RESEARCH ARTICLE


Peak Ground and Joint Forces in Step-Exercise Depending on Step-Pattern and Stepping-Rate



Rita Santos-Rocha1, 2, *, António Veloso2, MariaLourdes Machado2, Maria João Valamatos2, Carlos Ferreira2
1 Sport Sciences School of Rio Maior, Polytechnic Institute of Santarém, Portugal
2 Laboratory of Biomechanics, Faculty of Human Kinetics, Technical University of Lisbon, Portugal


© 2009 Santos-Rocha et al.

open-access license: This is an open access article distributed under the terms of the Creative Commons Attribution 4.0 International Public License (CC-BY 4.0), a copy of which is available at: https://creativecommons.org/licenses/by/4.0/legalcode. This license permits unrestricted use, distribution, and reproduction in any medium, provided the original author and source are credited.

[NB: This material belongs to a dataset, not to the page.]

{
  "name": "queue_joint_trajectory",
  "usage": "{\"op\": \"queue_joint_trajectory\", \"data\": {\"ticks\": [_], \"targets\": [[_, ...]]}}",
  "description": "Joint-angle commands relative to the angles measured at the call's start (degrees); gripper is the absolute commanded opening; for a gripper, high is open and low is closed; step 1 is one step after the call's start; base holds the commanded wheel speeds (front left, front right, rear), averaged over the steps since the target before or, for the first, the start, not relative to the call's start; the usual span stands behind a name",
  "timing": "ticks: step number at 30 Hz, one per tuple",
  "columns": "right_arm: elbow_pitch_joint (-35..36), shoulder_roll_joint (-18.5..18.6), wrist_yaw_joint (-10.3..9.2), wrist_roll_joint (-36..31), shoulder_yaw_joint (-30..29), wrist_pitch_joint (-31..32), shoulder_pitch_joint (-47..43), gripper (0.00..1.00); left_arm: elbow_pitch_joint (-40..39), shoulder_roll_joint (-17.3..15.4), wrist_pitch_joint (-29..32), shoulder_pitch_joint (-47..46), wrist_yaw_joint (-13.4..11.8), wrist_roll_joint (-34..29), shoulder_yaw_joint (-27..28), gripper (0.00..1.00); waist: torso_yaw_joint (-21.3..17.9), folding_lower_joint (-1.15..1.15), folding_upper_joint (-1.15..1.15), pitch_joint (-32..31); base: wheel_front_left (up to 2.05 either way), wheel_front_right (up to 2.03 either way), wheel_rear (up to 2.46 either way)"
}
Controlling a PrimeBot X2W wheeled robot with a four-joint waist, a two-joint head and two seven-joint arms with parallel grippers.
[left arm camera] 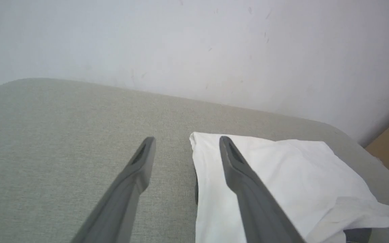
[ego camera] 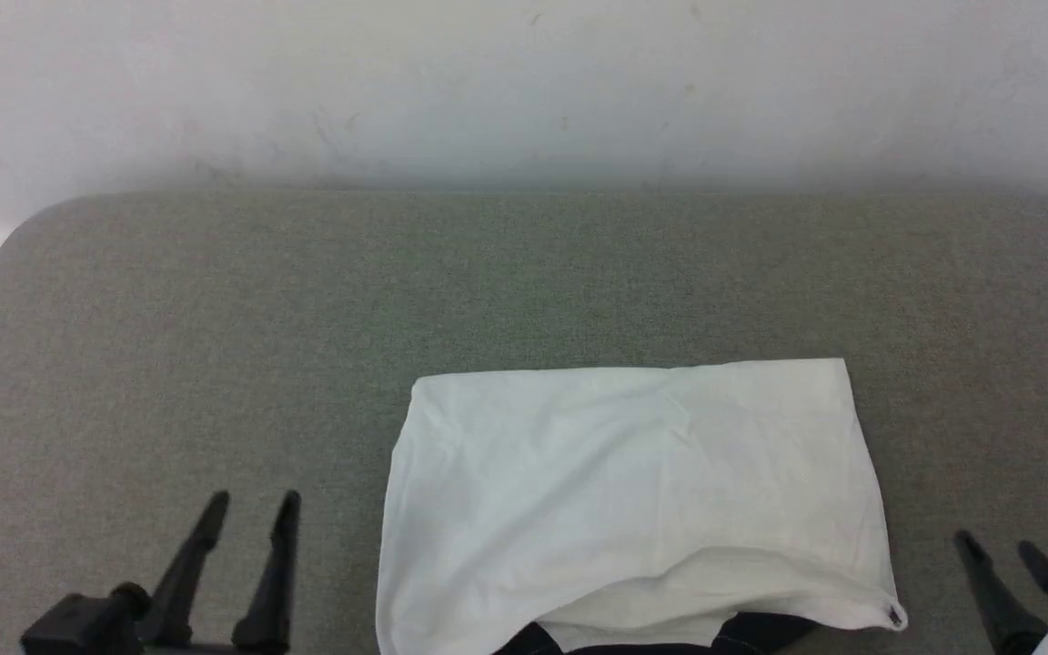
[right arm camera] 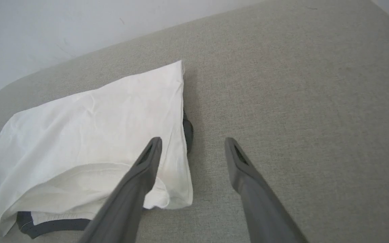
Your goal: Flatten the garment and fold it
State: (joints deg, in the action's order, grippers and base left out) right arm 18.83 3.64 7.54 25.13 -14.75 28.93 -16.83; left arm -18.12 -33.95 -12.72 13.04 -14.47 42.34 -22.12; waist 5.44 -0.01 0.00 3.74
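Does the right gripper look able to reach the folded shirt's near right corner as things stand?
Probably yes. The right gripper is open just to the right of the shirt, with nothing visible on the grey table between its fingers and that corner.

garment [ego camera: 633,482] | white, black trim peeking at near edge | folded rectangle | flat on grey surface [ego camera: 215,318]

Head view: the grey tabletop [ego camera: 215,318] lies open across the middle band and left of the frame, with room to pass anywhere on it. The folded garment [ego camera: 633,491] sits at lower centre and is the one obstacle on the surface. Open strips of tabletop run down both its sides. The wall [ego camera: 524,82] closes off the far edge along the top. The left gripper [ego camera: 251,505] is at lower left and the right gripper [ego camera: 997,546] at lower right, both apart from the cloth with fingers spread.
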Motion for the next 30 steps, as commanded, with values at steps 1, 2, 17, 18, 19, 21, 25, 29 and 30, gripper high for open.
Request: {"op": "queue_joint_trajectory", "data": {"ticks": [1,2,17,18,19,21,25,29,30], "targets": [[-0.1,-0.3,-0.05,-1.0,-1.5,-0.6,0.3,1.0,-2.1,1.3,-1.4,0.2,-1.8,-2.3,2.3,1.0,0.3,0.01,0.0,0.4,0.0,0.0,0.0],[-0.3,-0.4,-0.05,-1.7,-2.1,-0.8,0.7,1.0,-3.2,1.8,-1.8,0.1,-2.6,-4.0,3.4,1.0,0.5,0.01,0.0,0.6,0.0,0.0,0.0],[-9.2,-0.7,-0.05,-6.4,0.2,4.2,10.6,1.0,-8.5,14.1,-2.3,-2.3,1.2,-21.4,12.7,1.0,3.0,0.01,0.0,8.6,0.0,0.0,0.0],[-10.0,-0.8,-0.05,-6.7,0.4,4.5,11.1,1.0,-8.2,14.7,-2.3,-2.5,1.9,-21.7,13.0,1.0,3.3,0.01,0.0,9.1,0.0,0.0,0.0],[-10.6,-0.8,-0.05,-6.9,0.7,4.8,11.6,1.0,-7.9,15.2,-2.3,-2.8,2.6,-22.1,13.2,1.0,3.6,0.01,0.0,9.6,0.0,0.0,0.0],[-12.0,-0.8,-0.05,-6.9,0.8,5.2,12.5,1.0,-7.4,16.1,-2.3,-3.4,4.0,-22.7,13.5,1.0,4.2,0.01,0.0,10.6,0.0,0.0,0.0],[-14.6,-0.8,-0.05,-7.0,2.0,6.0,14.1,1.0,-6.3,17.7,-2.3,-4.5,6.3,-23.7,14.1,1.0,5.2,0.01,0.0,12.1,0.0,0.0,0.0],[-17.3,-0.8,-0.05,-7.1,2.8,7.8,15.3,1.0,-5.3,19.1,-2.3,-5.2,8.2,-24.3,14.7,1.0,5.8,0.01,0.0,13.2,0.0,0.0,0.0],[-17.9,-0.8,-0.05,-6.9,2.9,8.4,15.6,0.61,-5.0,19.4,-2.3,-5.3,8.6,-24.4,14.8,1.0,5.9,0.01,0.0,13.4,0.0,0.0,0.0]]}}
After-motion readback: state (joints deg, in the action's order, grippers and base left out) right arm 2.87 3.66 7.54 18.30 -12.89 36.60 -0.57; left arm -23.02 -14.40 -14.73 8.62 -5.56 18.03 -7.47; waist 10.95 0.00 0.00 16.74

* Address correspondence to this author at the AV BRASIL, 155, 7A, 1700-067, LISBON, Portugal; Tel: +351-966036856; Fax: +351-243999292; E-mail: rsantos@esdrm.pt


Abstract

The assessment of biomechanical loading is quite important for exercise prescription and injury prevention in the scope of Exercise Biomechanics. The study of ground reaction forces, joint forces and joint moments of force at ankle, knee and hip, allows the understanding of the magnitude of external and internal loading experienced by the lower extremity joints and the pattern of force-absorbing adjustments while performing a dynamic activity. The main purposes of this study were to compare the peak values of those forces, during the ascending and the descending phases of four Step-Exercise patterns (basic-step, knee-lift, run-step and knee-hop), performed at varying stepping-rate conditions (125, 130, 135 and 140 beats per minute), in a group of 18 skilled females. The results showed that vertical ground reaction forces and joint forces at ankle varied from: 1.6-1.7 BW (body weight) in basic-step, 1.3-1.6 BW in knee-lift, 1.7-2.1 BW in runstep and, 1.0-1.8 BW in knee-hop; vertical joint forces at knee and hip varied from: 1.5-1.7 BW in basic-step, 1.2-1.5 BW in knee-lift, 1.5-2.0 BW in run-step and, 0.8-1.8 BW in knee-hop. Significant greater values were found in run-step for all parameters. No significant differences were found among conditions of stepping-rate. The anterior-posterior forces varied from 0.2-0.6 BW considering the four movements. Significant greater values were found in the two propulsive movements. Also, these forces increased with faster stepping-rates. The joint moments of force varied from 0.1-1.0 Nm/BW considering the four movements. Significant greater values were found: at ankle, in basic-step and run-step; at knee, in run-step and knee-hop (ascending-phase); and at hip, in run-step. No significant differences were found among conditions of stepping-rate, at ankle and at knee (decending-phase). Joint moments increased with faster stepping-rates at knee (ascending-phase) and at hip. The results suggest that experienced steppers are capable of stepping at different cadences, with generally similar patterns of kinematics and kinetics. We concluded that lower extremity internal loading can be effectively controlled by varying stepping-rate during Step classes.

Keywords: Sports biomechanics, Exercise and health, Ground reaction forces, Joint forces, Moments of force.